HOW TO COMPLETE THIS TASK - Of the lines listed below, return exactly those that run from the line containing "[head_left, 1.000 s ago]" through the line containing "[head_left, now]", both included.

Extracted records:
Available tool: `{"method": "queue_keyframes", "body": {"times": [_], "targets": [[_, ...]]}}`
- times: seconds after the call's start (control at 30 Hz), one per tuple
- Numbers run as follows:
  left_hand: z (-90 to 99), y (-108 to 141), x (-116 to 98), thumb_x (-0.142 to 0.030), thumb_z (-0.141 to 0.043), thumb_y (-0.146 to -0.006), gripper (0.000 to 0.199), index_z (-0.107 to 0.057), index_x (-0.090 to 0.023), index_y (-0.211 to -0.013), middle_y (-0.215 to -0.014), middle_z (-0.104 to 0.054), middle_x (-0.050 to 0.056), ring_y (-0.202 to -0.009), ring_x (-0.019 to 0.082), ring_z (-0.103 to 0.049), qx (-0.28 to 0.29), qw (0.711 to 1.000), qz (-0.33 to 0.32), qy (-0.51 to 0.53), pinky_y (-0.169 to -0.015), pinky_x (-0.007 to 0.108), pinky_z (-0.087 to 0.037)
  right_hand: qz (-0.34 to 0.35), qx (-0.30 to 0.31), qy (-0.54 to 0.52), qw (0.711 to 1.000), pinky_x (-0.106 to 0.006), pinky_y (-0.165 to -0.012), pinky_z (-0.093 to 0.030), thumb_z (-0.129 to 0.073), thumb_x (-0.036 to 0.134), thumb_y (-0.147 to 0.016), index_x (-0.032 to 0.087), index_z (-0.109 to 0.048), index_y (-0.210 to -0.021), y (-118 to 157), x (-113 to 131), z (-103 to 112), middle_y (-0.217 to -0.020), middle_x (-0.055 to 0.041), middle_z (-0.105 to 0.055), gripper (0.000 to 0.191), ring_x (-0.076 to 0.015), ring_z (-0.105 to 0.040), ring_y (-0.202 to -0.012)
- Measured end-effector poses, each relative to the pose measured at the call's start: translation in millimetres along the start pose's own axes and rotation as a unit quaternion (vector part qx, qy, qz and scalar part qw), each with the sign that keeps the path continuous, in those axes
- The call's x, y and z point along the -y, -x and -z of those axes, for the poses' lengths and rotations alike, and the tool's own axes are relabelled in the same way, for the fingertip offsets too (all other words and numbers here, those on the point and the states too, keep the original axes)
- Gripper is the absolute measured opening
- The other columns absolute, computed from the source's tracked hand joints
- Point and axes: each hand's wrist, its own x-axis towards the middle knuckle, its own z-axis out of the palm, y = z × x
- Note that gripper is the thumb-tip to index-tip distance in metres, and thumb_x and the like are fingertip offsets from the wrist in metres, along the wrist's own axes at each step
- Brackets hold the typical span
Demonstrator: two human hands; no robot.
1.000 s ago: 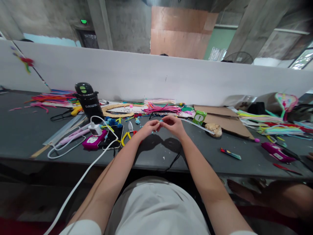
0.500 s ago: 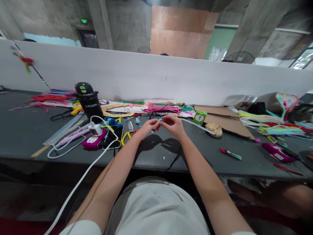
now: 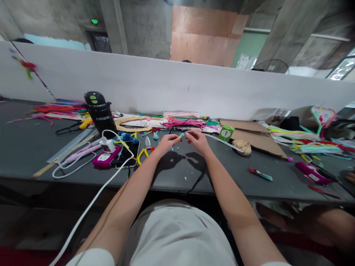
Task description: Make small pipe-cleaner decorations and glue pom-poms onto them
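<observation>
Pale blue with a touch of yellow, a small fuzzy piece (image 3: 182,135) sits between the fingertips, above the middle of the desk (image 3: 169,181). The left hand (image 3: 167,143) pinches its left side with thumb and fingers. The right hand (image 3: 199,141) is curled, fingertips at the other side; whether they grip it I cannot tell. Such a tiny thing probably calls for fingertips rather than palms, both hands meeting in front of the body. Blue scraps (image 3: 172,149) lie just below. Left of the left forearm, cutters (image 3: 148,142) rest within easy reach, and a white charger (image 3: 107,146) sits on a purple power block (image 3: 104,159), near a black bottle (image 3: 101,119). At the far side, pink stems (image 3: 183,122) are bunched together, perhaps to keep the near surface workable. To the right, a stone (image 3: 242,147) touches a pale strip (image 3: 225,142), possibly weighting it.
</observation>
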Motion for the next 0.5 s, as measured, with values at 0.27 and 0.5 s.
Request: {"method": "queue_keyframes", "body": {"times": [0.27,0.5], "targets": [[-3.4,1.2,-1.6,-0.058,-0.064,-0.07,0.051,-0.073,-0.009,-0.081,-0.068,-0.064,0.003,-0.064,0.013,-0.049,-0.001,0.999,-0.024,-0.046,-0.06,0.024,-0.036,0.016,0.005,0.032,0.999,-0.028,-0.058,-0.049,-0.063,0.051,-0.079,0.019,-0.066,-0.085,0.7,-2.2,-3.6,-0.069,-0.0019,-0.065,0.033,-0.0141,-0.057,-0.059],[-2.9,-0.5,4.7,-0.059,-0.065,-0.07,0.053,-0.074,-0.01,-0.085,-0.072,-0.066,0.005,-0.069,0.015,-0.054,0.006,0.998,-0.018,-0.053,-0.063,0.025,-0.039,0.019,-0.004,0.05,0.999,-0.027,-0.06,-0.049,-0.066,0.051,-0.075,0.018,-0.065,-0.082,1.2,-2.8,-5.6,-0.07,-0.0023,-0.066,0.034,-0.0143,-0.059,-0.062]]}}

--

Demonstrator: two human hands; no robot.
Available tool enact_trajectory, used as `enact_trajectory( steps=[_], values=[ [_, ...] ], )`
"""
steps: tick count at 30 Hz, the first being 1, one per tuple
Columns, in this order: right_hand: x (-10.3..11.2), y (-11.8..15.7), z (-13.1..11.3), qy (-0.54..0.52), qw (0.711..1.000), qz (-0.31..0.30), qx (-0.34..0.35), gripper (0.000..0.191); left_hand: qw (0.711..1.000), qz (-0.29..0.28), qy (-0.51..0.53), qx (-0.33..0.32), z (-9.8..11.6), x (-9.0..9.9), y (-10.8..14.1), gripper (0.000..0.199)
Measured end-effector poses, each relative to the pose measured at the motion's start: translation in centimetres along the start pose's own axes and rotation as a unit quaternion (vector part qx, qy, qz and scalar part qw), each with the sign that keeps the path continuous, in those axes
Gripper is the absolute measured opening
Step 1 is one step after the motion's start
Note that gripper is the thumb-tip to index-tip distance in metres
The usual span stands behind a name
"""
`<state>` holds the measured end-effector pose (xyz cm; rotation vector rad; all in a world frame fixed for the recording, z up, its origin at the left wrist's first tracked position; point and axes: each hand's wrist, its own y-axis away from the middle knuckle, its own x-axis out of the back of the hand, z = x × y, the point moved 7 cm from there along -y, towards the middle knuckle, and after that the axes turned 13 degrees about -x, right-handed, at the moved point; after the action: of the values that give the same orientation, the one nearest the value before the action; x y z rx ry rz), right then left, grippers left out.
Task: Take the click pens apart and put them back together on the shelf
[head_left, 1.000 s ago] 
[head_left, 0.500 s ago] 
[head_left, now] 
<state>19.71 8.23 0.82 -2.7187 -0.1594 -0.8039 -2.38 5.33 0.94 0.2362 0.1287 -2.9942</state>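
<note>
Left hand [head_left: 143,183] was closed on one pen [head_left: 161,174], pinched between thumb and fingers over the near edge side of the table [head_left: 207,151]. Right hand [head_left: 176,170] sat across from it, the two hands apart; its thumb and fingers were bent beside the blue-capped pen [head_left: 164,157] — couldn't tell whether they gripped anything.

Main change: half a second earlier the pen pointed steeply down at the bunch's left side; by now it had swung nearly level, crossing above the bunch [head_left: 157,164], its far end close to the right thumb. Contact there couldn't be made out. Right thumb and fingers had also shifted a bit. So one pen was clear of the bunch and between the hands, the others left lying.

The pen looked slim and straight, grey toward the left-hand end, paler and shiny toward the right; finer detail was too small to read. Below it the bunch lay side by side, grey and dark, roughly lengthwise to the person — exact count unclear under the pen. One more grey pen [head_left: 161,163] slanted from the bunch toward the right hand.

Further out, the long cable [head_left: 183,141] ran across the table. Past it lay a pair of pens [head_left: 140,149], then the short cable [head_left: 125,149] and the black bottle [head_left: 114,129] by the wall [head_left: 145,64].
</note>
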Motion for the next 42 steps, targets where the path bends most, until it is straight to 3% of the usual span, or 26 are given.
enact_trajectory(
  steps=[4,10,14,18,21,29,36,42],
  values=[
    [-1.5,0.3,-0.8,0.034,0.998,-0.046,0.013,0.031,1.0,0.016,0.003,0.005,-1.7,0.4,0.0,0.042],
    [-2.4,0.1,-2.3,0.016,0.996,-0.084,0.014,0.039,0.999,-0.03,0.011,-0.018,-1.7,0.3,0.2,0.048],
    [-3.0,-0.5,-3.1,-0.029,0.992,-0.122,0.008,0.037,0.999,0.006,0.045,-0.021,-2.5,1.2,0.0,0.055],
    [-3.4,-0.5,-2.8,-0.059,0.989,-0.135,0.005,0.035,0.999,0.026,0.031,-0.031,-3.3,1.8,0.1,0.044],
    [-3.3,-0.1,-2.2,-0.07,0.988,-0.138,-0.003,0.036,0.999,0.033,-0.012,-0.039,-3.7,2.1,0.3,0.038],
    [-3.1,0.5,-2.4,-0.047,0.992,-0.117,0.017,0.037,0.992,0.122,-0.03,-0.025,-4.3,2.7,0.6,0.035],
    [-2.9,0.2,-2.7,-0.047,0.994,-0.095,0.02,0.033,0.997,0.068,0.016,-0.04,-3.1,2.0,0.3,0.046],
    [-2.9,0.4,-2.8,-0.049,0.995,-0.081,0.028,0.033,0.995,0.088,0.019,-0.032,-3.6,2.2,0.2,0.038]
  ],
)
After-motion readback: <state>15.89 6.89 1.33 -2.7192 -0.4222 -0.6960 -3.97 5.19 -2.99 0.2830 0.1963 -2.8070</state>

OUTPUT -
[head_left, 1.000 s ago] 
[head_left, 0.500 s ago] 
[head_left, now] 

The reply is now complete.